Cibler les secteurs stratégiques
Si la blockchain devrait bousculer de nombreux secteurs, de la finance à la cybersécurité en passant par la santé ou les télécommunications, il serait plus judicieux de se concentrer - au moins dans un premier temps - sur des secteurs stratégiques dans lesquels l'excellence de la France serait reconnue. Le rapport cite notamment l'agroalimentaire, qui pourrait tester la blockchain dans les chaînes d'approvisionnement. C'est dans ces secteurs-clés que les projets pourraient bénéficier de conditions particulièrement favorables, à l'image des sandboxes britanniques, cités en exemple.
Démocratiser la blockchain dans le domaine public
"Il est nécessaire de développer soi-même des applications pour se rendre compte des problèmes rencontrés et y répondre de façon appropriée", pose France Stratégie. Comme on n'est jamais mieux servi que par soi-même, l'institution préconise donc de développer des projets de blockchain au sein de l'administration et de l'État pour que les fonctionnaires qui seront chargés de réguler la technologie puissent éprouver les problèmes auxquels sont confrontés les porteurs de projet. Et de créer une cellule d'agent publics spécialistes de la blockchain qui serait chargée de former et d'informer d'autres personnels publics. Un effet boule de neige vertueux.

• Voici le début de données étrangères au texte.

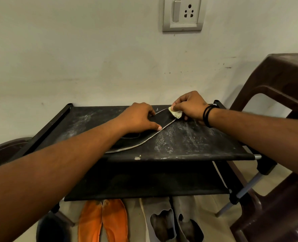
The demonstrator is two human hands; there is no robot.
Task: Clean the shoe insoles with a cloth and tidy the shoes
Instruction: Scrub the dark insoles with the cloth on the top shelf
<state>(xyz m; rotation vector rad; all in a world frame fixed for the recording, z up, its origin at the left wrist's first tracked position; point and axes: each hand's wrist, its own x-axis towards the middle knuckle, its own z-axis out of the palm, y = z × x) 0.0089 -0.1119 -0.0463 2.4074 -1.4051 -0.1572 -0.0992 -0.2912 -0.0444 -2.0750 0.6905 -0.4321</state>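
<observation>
Wiping is under way: on the shoe rack's top shelf (197,144), the left hand (139,117) pins the black insole (162,119) flat while the right hand (188,105) pinches a pale cloth (175,114) at its far end. Next comes a firm stroke nearward.

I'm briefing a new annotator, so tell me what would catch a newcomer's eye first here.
Two bare forearms reach to the dusty black top shelf of a shoe rack, where the left hand pins a dark insole and the right hand pinches a pale cloth at its far end. Below, on the floor, bright orange shoes stand out beside grey ones.
</observation>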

Développer une monnaie numérique stable
"Le besoin est avéré pour tirer parti des possibilités des transactions programmables. Des projets existent. Il vaudrait mieux pour notre souveraineté que des réponses moins contrôlables ne soient pas fournies par des acteurs privés ou par des acteurs publics étrangers", alerte France Stratégie. Tout est dit.